Prof Rati Ram Sharma

The theories of physics and cosmology follow a Standard Model comprising the basic physical concepts, which serve as mandatory guidelines. The validity or otherwise of any theory depends on that of its Standard Model. The currently “mainstream” theories have their Modern Standard Model or MSM for short. The MSM contains or rests on some conceptual pillars, whose doubtful strength or even existence is to be tested by the LHC. To test the MSM the LHC will primarily investigate the Higgs boson, the superpartners of the elementary particles and the wrapped up extra dimensions of space.

First the God particle or Higgs boson. The currently “mainstream” gauge theories first encountered the conceptual “problem” of massless elementary particles, then to solve it another conceptual “problem” of mass generating Higgs boson was created. Accordingly, a bare massless elementary particle acquires mass by, so to speak eating the Higgs boson. This is anti-intuitive and against 
common sense.

In this author’s Unified Theory, however, mass of a particle is its innate property and not acquired by eating any Higgs or other particle. Earlier, the Geneva based Large Electron Positron Collider (LEP), specifically designed for the purpose, could not find the Higgs boson and in all likelihood the present Large Hadron Collider will also not find it because the massless and mass-generating particles do not actually exist in real Nature. The wrapped up extra dimensions of space also do not exist.

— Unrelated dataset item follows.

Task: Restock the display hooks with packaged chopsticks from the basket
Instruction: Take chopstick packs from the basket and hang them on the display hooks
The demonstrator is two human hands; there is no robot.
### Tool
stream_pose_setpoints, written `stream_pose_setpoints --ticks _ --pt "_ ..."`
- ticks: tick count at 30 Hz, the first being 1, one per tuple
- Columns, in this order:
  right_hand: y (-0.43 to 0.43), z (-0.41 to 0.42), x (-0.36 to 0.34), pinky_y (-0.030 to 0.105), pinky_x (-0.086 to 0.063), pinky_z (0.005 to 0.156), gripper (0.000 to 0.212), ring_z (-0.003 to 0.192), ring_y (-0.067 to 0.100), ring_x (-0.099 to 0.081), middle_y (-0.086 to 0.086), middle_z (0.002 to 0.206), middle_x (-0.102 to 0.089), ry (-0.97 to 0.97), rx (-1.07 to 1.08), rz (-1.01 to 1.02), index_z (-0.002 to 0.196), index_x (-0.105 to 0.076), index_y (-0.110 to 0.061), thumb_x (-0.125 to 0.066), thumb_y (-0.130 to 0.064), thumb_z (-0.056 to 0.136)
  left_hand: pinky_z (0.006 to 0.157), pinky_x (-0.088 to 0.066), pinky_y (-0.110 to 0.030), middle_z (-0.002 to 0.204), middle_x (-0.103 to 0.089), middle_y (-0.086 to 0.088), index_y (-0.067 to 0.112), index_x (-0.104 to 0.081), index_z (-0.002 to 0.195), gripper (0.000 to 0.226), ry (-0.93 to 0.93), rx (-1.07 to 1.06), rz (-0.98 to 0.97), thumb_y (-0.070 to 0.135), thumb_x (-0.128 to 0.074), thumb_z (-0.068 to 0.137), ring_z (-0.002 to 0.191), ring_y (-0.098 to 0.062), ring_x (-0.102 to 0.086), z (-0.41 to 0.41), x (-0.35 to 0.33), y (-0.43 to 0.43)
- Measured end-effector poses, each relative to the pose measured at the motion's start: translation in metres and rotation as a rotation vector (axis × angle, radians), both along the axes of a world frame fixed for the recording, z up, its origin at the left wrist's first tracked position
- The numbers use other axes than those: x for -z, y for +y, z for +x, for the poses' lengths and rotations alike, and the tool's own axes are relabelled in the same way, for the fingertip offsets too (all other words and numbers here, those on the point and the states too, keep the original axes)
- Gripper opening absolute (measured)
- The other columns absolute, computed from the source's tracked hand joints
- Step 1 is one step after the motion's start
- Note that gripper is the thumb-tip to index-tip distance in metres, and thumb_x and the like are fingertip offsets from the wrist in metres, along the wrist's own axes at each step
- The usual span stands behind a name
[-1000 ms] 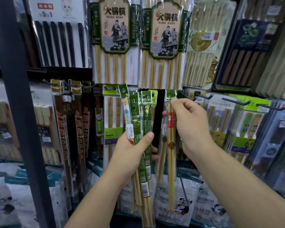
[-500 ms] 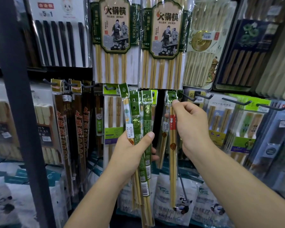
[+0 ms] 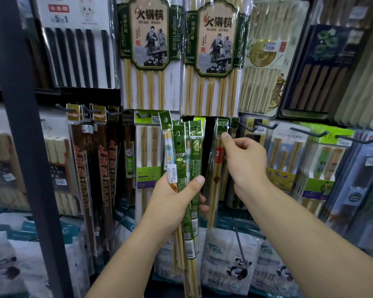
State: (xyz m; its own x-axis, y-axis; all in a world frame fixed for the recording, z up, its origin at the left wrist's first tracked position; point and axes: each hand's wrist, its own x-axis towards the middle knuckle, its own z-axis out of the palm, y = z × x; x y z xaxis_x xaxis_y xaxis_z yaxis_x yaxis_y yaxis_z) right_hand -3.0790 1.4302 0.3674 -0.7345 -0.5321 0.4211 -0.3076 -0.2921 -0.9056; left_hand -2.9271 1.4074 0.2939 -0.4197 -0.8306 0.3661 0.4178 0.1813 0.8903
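Right hand (image 3: 243, 160) is hanging one pack (image 3: 218, 168) on a hook (image 3: 226, 127); left hand (image 3: 177, 196) is holding the bundle (image 3: 191, 151).
Right fingers are pinching the pack just under its green header, at the hook tip. Left hand is gripping the bundle upright, just beside. Basket is out of view. Risk: releasing before the hole is fully threaded drops the pack, and a loosening left grip spills the bundle.

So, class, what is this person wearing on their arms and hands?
Nothing that shows: the left hand and right hand are bare, with no gloves, rings or watch, and the forearms are bare too, no sleeve in view.
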Motion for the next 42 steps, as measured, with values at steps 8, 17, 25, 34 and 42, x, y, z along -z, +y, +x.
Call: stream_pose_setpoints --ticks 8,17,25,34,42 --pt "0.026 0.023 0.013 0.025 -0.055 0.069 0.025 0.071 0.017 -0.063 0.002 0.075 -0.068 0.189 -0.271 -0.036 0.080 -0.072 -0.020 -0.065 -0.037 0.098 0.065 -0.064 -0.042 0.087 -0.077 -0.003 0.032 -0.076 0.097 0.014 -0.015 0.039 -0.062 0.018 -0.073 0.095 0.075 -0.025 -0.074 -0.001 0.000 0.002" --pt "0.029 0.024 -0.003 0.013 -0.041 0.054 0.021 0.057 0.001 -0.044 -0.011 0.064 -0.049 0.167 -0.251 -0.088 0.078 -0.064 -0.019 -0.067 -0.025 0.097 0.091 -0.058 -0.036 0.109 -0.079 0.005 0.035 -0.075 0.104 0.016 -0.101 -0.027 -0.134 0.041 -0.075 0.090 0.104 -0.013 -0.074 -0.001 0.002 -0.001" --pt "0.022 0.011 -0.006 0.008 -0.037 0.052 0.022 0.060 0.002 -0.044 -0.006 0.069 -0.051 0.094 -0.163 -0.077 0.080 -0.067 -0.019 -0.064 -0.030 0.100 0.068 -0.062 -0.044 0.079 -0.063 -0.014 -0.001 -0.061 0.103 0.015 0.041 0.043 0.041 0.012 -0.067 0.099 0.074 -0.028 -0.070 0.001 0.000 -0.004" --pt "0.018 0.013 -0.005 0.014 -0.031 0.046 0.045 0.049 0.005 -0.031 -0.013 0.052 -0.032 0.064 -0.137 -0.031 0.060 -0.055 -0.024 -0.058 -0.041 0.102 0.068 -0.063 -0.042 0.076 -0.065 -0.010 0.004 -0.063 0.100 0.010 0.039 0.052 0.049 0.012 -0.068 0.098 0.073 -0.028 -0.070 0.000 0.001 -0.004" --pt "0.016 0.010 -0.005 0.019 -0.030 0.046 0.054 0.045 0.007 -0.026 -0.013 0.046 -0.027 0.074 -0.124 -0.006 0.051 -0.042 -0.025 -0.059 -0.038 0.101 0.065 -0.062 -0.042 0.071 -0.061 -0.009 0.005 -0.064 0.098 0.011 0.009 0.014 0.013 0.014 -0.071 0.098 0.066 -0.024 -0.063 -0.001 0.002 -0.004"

The Superpartners of elementary particles. The “mainstream” quark-lepton theory was formulated to bring order in the diversity of elementary particles, but it has itself led to over hundred of them, making the term “element” meaningless. The Supersymmetry doubles this number by adding “superpartners” to all of the over hundred elements, which LHC plans to discover. But the more than 200 number of elements in the Modern Standard Model is far too large to be realistic, reasonable and acceptable.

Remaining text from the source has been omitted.